Scala Classification

import org.apache.spark.ml.classification._

// Logistic Regression
val lr = new LogisticRegression()
  .setFeaturesCol("features")
  .setLabelCol("label")
  .setMaxIter(10)
  .setRegParam(0.01)

// Random Forest
val rf = new RandomForestClassifier()
  .setNumTrees(100)
  .setMaxDepth(10)
  .setFeaturesCol("features")
  .setLabelCol("label")

// GBT
val gbt = new GBTClassifier()
  .setMaxIter(10)
  .setMaxDepth(5)
  .setFeaturesCol("features")
  .setLabelCol("label")

Regression

Linear Regression

from pyspark.ml.regression import LinearRegression
from pyspark.ml.evaluation import RegressionEvaluator

# Create regressor
lr = LinearRegression(
    featuresCol="features",
    labelCol="label",
    maxIter=10,
    regParam=0.3,
    elasticNetParam=0.8
)

# Train model
lrModel = lr.fit(train)

# Print coefficients and intercept
print(f"Coefficients: {lrModel.coefficients}")
print(f"Intercept: {lrModel.intercept}")

# Training summary
trainingSummary = lrModel.summary
print(f"RMSE: {trainingSummary.rootMeanSquaredError}")
print(f"R2: {trainingSummary.r2}")
print(f"MAE: {trainingSummary.meanAbsoluteError}")

# Make predictions
predictions = lrModel.transform(test)

# Evaluate
evaluator = RegressionEvaluator(
    labelCol="label",
    predictionCol="prediction",
    metricName="rmse"
)

rmse = evaluator.evaluate(predictions)
print(f"Test RMSE: {rmse}")

Decision Tree Regression

from pyspark.ml.regression import DecisionTreeRegressor

dt = DecisionTreeRegressor(
    featuresCol="features",
    labelCol="label",
    maxDepth=5,
    maxBins=32
)

dtModel = dt.fit(train)
predictions = dtModel.transform(test)

Random Forest Regression

from pyspark.ml.regression import RandomForestRegressor

rf = RandomForestRegressor(
    featuresCol="features",
    labelCol="label",
    numTrees=100,
    maxDepth=10,
    seed=42
)

rfModel = rf.fit(train)
predictions = rfModel.transform(test)

# Feature importance
print(f"Feature Importance: {rfModel.featureImportances}")

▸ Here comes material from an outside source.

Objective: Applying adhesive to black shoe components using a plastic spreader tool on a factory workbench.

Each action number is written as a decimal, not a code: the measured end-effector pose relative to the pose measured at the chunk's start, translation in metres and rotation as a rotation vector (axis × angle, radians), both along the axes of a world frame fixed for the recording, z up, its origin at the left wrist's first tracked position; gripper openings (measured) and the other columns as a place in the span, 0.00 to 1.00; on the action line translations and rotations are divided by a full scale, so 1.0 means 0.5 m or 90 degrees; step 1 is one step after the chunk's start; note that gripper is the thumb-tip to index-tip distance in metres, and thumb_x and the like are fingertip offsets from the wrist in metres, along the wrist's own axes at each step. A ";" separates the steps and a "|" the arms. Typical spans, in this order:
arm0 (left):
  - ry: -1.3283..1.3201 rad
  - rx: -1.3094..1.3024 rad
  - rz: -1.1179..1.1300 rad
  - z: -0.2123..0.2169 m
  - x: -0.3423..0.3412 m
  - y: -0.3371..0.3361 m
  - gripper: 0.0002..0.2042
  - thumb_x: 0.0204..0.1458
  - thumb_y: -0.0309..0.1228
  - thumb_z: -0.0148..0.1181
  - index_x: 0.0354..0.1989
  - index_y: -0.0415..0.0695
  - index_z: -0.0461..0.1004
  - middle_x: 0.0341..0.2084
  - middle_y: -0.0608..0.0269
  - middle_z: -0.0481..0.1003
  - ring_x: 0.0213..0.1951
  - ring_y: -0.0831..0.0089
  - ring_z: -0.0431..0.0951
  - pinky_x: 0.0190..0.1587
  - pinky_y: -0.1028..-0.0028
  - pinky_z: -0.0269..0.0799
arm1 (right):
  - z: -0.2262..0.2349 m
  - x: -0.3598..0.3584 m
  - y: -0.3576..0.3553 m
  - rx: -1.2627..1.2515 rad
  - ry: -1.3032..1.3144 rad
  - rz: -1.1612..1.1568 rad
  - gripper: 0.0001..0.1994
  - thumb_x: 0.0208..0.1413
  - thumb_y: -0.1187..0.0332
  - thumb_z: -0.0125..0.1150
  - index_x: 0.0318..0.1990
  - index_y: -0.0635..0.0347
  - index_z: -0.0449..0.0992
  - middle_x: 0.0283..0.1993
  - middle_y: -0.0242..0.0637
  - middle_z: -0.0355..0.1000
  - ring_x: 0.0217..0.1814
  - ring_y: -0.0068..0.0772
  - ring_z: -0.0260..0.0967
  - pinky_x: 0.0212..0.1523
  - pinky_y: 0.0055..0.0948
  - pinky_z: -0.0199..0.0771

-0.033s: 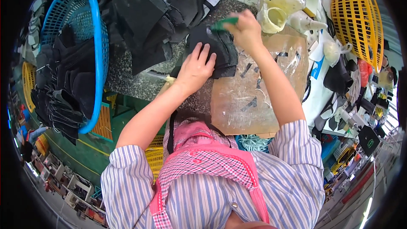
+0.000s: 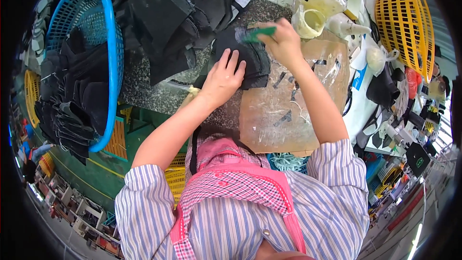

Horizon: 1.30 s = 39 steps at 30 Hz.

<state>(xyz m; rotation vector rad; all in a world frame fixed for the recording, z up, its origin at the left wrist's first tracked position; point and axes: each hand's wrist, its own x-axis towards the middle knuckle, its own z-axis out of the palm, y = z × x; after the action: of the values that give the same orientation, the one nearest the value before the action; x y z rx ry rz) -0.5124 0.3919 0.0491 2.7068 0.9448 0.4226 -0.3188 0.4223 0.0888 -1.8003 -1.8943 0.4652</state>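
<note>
My left hand [image 2: 224, 78] lies with fingers spread on a stack of black fabric-like pieces [image 2: 254, 67], pressing it against the speckled tabletop. In my right hand [image 2: 285, 45] is a green brush [image 2: 260, 34], tilted over the top piece; motion blurs its working end. A pale, wet-looking smear shows on the black surface beside the brush. Under my right forearm lies a stained cardboard sheet [image 2: 276, 125] with dried white marks and black scraps. Just beyond my right hand stands a whitish, crusted pot [image 2: 312, 20].
A blue basket [image 2: 113, 67] of black cut pieces stands at left. More dark pieces [image 2: 159, 14] are heaped behind my left hand. To the right are a yellow basket [image 2: 402, 24], a white nozzle bottle [image 2: 344, 26] and a knotted plastic bag [image 2: 378, 59].
My right hand and the brush have shifted slightly right and toward me, uncovering more of the pale smear. My left hand has stayed in place.
</note>
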 end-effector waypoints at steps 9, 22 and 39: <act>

Gradient-Boosted Trees Regression

from pyspark.ml.regression import GBTRegressor

gbt = GBTRegressor(
    featuresCol="features",
    labelCol="label",
    maxIter=10,
    maxDepth=5,
    stepSize=0.1
)

gbtModel = gbt.fit(train)
predictions = gbtModel.transform(test)

Generalized Linear Regression

from pyspark.ml.regression import GeneralizedLinearRegression

glr = GeneralizedLinearRegression(
    featuresCol="features",
    labelCol="label",
    family="gaussian",
    link="identity",
    maxIter=10,
    regParam=0.3
)

glrModel = glr.fit(train)
predictions = glrModel.transform(test)

# Summary
summary = glrModel.summary
print(f"Coefficient Standard Errors: {summary.coefficientStandardErrors}")
print(f"T Values: {summary.tValues}")
print(f"P Values: {summary.pValues}")

Clustering

K-Means

from pyspark.ml.clustering import KMeans
from pyspark.ml.evaluation import ClusteringEvaluator

# Create clusterer
kmeans = KMeans(
    featuresCol="features",
    k=3,
    seed=42,
    maxIter=20
)

# Train model
kmeansModel = kmeans.fit(df)

# Get cluster centers
centers = kmeansModel.clusterCenters()
print("Cluster Centers:")
for center in centers:
    print(center)

# Make predictions
predictions = kmeansModel.transform(df)

# Evaluate clustering
evaluator = ClusteringEvaluator(
    featuresCol="features",
    predictionCol="prediction",
    metricName="silhouette"
)

silhouette = evaluator.evaluate(predictions)
print(f"Silhouette Score: {silhouette}")

# Within Set Sum of Squared Errors
wssse = kmeansModel.summary.trainingCost
print(f"WSSSE: {wssse}")

Bisecting K-Means

from pyspark.ml.clustering import BisectingKMeans

bkm = BisectingKMeans(
    featuresCol="features",
    k=5,
    maxIter=20,
    seed=42
)

bkmModel = bkm.fit(df)
predictions = bkmModel.transform(df)

# Cluster centers
centers = bkmModel.clusterCenters()

Gaussian Mixture Model

from pyspark.ml.clustering import GaussianMixture

gmm = GaussianMixture(
    featuresCol="features",
    k=3,
    maxIter=20,
    seed=42
)

gmmModel = gmm.fit(df)

# Get predictions with probabilities
predictions = gmmModel.transform(df)
predictions.select("features", "prediction", "probability").show()

# Gaussians
print(f"Gaussians:\n{gmmModel.gaussiansDF.show()}")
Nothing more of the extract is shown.